Londoner Triptychon by Jonathan Kemp
Autor:Jonathan Kemp [Kemp, Jonathan]
Die sprache: deu
Format: epub
ISBN: 9783863001841
Herausgeber: Männerschwarm Verlag
veröffentlicht: 2015-05-03T16:00:00+00:00
1954
Ich wurde bereits mit so absurd jungen Jahren ins Internat abgeschoben, dass ich mich an mein Leben davor nicht mehr erinnern kann, sosehr ich mich auch bemühe. Das verlorene Paradies, ein flüchtiger Hauch von Ambrosia, der Garten Eden vor dem Sündenfall – nichts dergleichen, auch nicht die strahlende Unschuld vor dem Abstieg in die Dunkelheit, wie der letzte Strahl der Sonne, bevor sie hinter einer Wolke verschwindet. Internate sind keine Orte für Kinder. Vom Augenblick des Eintreffens an wird man entmutigt, ein Kind zu sein. Fröhlichkeit wird ersetzt durch Disziplin, Freiheit durch Unterordnung und Neugier durch unzählige stumpfsinnige Regeln und Vorschriften, Zahlen und Fakten. Es ist schmerzhaft, unter Zwang aufzuwachsen, schon im Alter von sechs erwachsen sein zu müssen, ein «kleiner Mann» zu sein, wie sie uns nannten. Die Methode, mit der sie uns zu kleinen Männern machten, war von unvorstellbarer Brutalität. Wer nicht bereit und in der Lage war, andere zu unterwerfen, wurde selbst zur Unterwerfung gezwungen. Ich war von Natur aus schwächlich und klein für mein Alter, deshalb war ich dazu verurteilt, die Willkür der anderen zu ertragen, die Barbarei des Lehrpersonals auf der einen und die Dekadenz der älteren Jungen auf der anderen Seite. Heute glaube ich, dass wir schwachen Jungen bestraft wurden, weil wir nicht der Norm entsprechen konnten oder wollten. Meinen Eltern gegenüber sagte ich nie ein Sterbenswörtchen darüber, und natürlich wünschte ich mir nach diesen Erfahrungen nur umso mehr, endlich den Anforderungen der Konformität zu genügen, und nicht etwa, mich ihnen zu widersetzen. Ich betete jeden Abend zu Gott, er solle mich töten oder mich retten. Er tat keins von beidem, und so wurde ich Atheist. Ich habe seitdem nicht ein einziges Mal an der Nichtexistenz Gottes gezweifelt.

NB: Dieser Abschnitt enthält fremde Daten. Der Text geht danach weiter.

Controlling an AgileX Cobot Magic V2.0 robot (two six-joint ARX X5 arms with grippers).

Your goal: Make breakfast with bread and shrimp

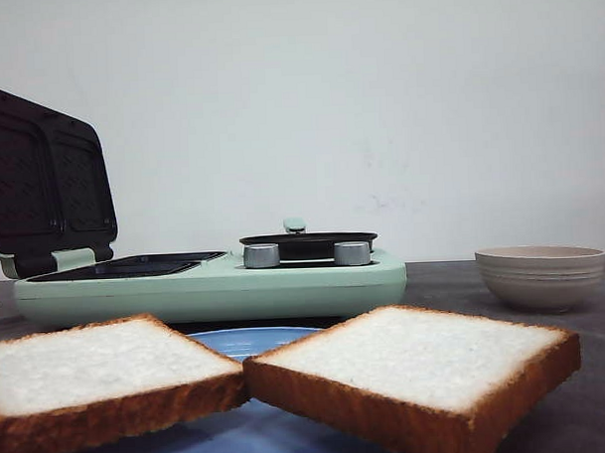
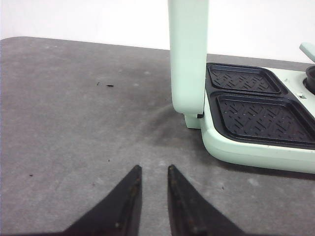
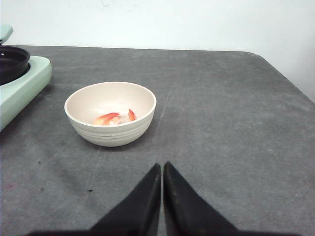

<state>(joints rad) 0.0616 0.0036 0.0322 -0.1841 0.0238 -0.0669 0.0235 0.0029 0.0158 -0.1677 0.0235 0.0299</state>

Die sexuellen Demütigungen, die ich durch die älteren Jungen erdulden musste, wurden noch unerträglicher dadurch, dass ich in den meisten Fällen ein schamhaft unterdrücktes Vergnügen daran fand. Auf manche dieser Begegnungen freute ich mich sogar und schwärmte heimlich für einige der älteren Jungs, von denen jedoch keiner jemals das geringste Gefühl zeigte.
Der einzige Aspekt des Erwachsenwerdens, dem ich ungeduldig entgegenfieberte, war das Ende der Schulzeit. Ich müsste diese Demütigungen dann nicht länger erdulden und könnte die Erinnerung daran aus meinem Gedächtnis löschen, ebenso wie die Lust, die ich dabei empfunden hatte. Das Leben der Erwachsenen erschien mir so viel einfacher zu sein. Den Erwachsenennormen der Mittelschicht konnte ich in vielerlei Hinsicht ohne Weiteres entsprechen, allerdings bin ich ganz gewiss nicht stolz darauf. Ich war viel zu ängstlich, um ein anderes Leben zu führen. Für diese Furchtsamkeit schäme ich mich besonders, seitdem ich Gore kenne.
Sis ut videris lautete der Wahlspruch unserer Schule, «Sei, was du scheinst». Kein Vortäuschen, keine Allüren, keine Heuchelei. Wir sollten gute, bodenständige, bürgerliche Menschen werden, verlässlich, kompetent, ehrlich und treu. Männlich. Ohne Falsch. Sei, was du scheinst. Ja, aber wir erschienen, und erscheinen noch immer, als so viel weniger als das, was wir sind oder sein könnten. Bis hin zur Hochzeit mit Joan tat ich genau das, was von mir erwartet wurde. Ich bewegte mich friedlich innerhalb der engen Parameter, die in meiner Kindheit festgelegt wurden.